As the heat-resistant rubber, a flexible rubber such as a wiper rubber of a car is used. Therefore, this part fixed to the wing tip is flexible and deformable. For example, when the swing angle of the variable vane 1 is fully open, there is no deformation to fill the wing tip gap, and when the angle is fully closed, it deforms. To fill the wing tip gap.

According to the configuration of the present invention described above, the variable vane 1
Even if the gap between the two ends changes due to the swinging, the other end 10 b of the flexible seal member 10 slides while contacting the wall surface 6. Can always be filled. Therefore, the blade tip clearance can be substantially eliminated in the entire operation range from low-speed rotation to high-speed rotation, the clearance flow can be eliminated, and the pressure loss in the side wall can be reduced as shown in FIG.
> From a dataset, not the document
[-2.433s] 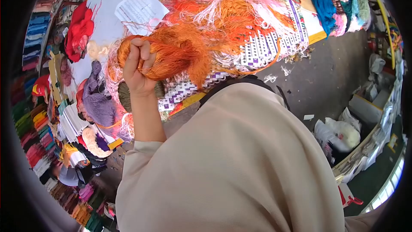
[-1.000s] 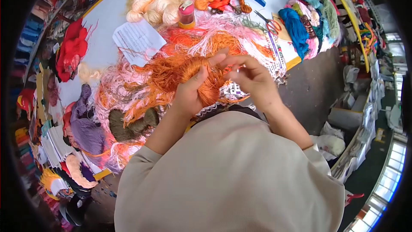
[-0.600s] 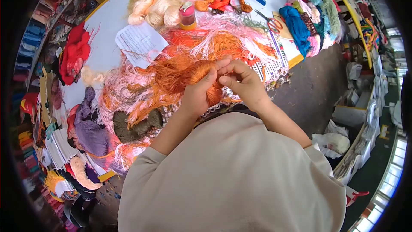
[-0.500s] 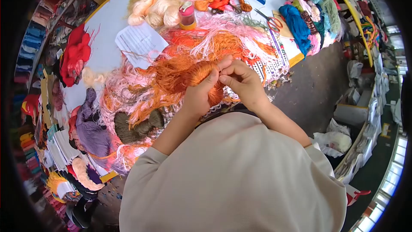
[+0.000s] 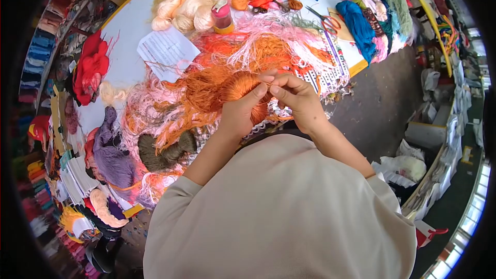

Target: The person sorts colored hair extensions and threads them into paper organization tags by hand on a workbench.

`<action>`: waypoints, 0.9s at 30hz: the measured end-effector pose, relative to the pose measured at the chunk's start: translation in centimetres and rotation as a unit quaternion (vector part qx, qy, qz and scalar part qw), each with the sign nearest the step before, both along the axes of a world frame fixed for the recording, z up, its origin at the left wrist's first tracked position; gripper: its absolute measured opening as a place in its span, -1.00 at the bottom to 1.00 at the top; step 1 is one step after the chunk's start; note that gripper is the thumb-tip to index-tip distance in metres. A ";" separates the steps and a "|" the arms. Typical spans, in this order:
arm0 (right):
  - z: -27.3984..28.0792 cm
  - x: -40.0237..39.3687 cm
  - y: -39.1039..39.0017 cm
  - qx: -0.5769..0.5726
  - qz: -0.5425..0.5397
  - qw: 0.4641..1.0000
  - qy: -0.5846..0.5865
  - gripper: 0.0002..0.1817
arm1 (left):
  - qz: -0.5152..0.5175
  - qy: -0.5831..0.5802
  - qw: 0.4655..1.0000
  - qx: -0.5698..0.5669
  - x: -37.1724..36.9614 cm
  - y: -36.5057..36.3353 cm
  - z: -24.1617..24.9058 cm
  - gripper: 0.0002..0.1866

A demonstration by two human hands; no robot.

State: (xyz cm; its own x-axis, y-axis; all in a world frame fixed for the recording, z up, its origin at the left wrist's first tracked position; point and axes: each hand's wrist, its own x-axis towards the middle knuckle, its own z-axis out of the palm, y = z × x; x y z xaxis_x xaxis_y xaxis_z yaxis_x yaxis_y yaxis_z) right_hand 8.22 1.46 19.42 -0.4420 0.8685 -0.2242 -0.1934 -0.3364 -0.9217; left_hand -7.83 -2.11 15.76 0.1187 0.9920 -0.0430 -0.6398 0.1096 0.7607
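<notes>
A glossy orange skein of yarn (image 5: 238, 87) is bunched in my left hand (image 5: 242, 109), whose thumb and fingers close around its near end. My right hand (image 5: 302, 101) meets the left fingertips, thumb and forefinger pinched together at the skein's right side. Whatever lies in that pinch is too small to make out. Loose orange strands spread leftward from the skein over a tangle of pink and white yarn (image 5: 142, 101). An olive-brown skein (image 5: 166, 151) rests by my left forearm.
Beyond the yarn are a printed sheet (image 5: 168, 52), a pink-and-yellow spool (image 5: 222, 16), cream skeins (image 5: 188, 2) and orange-handled scissors (image 5: 330, 24). Blue and green skeins (image 5: 356, 28) hang at the table's right corner. Purple yarn (image 5: 113, 161) and red yarn (image 5: 91, 67) lie left.
My right hand has shifted slightly, its fingers lifting and curling at the left fingertips. The left hand keeps its hold on the orange skein. The whole view has moved a little.
</notes>
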 end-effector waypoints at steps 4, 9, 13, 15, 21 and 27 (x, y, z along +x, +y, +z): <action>-0.6 1.4 1.0 -0.051 0.012 0.998 0.045 -0.92 | 0.009 -0.027 0.999 -0.045 1.0 0.5 -0.6 -0.73; -3.9 3.6 4.0 0.088 -0.040 0.995 0.013 -0.93 | 0.036 -0.088 0.993 -0.071 2.2 2.4 -0.7 -0.67; -5.6 10.5 10.3 -0.068 -0.095 0.982 0.145 -0.86 | 0.130 -0.176 0.969 -0.112 -1.0 3.6 -3.6 -0.74; -7.8 14.5 13.0 -0.056 -0.098 0.981 0.160 -0.87 | 0.153 -0.183 0.965 -0.109 -2.4 4.4 -4.1 -0.76; -8.6 16.3 17.0 -0.241 -0.091 0.950 0.175 -0.89 | 0.168 -0.132 0.963 -0.162 2.0 6.8 -3.4 -0.79; -7.6 12.4 16.4 -0.394 0.028 0.890 0.228 -0.91 | 0.120 -0.126 0.973 -0.152 6.3 7.8 -2.8 -0.49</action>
State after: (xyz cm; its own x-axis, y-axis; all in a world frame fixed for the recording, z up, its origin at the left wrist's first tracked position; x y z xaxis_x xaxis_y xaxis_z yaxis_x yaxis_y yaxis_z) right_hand 20.65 17.86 11.80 -0.6810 0.4942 -0.5403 -0.4496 -0.8646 -0.2242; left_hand -1.50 5.67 12.96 -0.0690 0.9384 -0.3386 -0.8368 0.1304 0.5317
It should be noted that the present invention is not limited to the above-described embodiments and examples, and it is needless to say that various changes can be made without departing from the gist of the present invention.

[0017]

As described above, the variable vane mechanism of the axial flow compressor according to the present invention can prevent the gap flow from the pressure side to the suction side through the gap generated at the end of the variable vane. Thereby, there is an excellent effect that pressure loss near the flow path wall can be reduced and the efficiency of the compressor can be improved.

[Brief description of the drawings]

FIG. 1 is a schematic view of a variable stationary blade mechanism of an axial flow compressor according to the present invention.
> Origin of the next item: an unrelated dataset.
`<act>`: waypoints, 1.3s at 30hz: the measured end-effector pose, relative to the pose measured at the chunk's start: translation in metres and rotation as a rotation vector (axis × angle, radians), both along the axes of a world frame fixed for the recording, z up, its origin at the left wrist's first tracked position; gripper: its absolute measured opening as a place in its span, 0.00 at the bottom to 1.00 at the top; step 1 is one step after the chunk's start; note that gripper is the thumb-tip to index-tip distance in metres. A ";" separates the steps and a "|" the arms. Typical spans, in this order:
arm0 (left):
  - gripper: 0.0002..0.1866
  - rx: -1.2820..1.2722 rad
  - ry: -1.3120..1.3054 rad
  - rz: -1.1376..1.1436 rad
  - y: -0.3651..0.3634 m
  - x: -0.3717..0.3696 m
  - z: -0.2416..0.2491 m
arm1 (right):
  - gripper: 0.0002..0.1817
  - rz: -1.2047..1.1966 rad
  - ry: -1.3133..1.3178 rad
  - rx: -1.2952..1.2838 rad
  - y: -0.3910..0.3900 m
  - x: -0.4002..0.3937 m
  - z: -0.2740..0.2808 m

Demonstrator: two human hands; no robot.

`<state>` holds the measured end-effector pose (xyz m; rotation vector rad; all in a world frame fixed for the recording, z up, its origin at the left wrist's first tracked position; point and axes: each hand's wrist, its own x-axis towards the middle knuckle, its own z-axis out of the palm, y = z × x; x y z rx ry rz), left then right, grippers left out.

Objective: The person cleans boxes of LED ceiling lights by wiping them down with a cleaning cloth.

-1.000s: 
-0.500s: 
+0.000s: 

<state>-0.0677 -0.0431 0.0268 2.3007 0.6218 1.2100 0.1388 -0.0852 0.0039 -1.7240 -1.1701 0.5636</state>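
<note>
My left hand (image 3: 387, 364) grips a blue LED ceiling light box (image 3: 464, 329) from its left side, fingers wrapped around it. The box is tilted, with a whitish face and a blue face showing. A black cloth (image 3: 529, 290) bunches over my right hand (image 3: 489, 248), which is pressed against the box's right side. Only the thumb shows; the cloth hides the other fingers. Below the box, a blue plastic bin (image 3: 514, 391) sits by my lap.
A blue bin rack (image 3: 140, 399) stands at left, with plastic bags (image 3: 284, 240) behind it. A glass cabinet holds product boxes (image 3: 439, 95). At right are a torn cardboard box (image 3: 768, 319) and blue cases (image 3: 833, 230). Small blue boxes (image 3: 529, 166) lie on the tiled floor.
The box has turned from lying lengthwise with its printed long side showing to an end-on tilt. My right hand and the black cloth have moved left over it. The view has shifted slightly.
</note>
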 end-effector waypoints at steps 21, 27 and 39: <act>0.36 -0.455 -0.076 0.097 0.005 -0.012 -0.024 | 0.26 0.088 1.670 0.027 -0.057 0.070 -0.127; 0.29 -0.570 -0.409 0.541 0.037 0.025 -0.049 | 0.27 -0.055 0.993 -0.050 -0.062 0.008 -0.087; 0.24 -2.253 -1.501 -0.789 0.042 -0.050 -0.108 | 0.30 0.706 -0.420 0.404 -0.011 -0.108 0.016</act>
FIG. 2 is a configuration diagram of a variable vane mechanism of a conventional axial flow compressor.

FIG. 3 is a schematic diagram of a gap flow in a conventional variable vane mechanism.

[Explanation of symbols]

 DESCRIPTION OF SYMBOLS 1 Variable stationary blade 2 Main flow 3 Gap flow 4 Moving blade 5a Outer channel wall 5b Inner channel wall 6 Wall surface 10 Flexible seal member 10a One end 10b Other end

Claims (2)

[Claims] 1. A stationary blade (1) constituting a cascade is supported swingably around an axial center (1a) extending in a radial direction, and one end (10a) is fixed to a blade end of each stationary blade. And the other end (10
b) comprises a flexible seal member (10) that slides while contacting a wall surface (6) supporting the vane, wherein the variable vane mechanism of the axial flow compressor is provided. 2. The flexible seal member (10) is a heat-resistant rubber member having a thick end portion and a thin tip portion so as to enhance the followability to the wall surface (6). The variable vane mechanism of the axial flow compressor according to claim 1.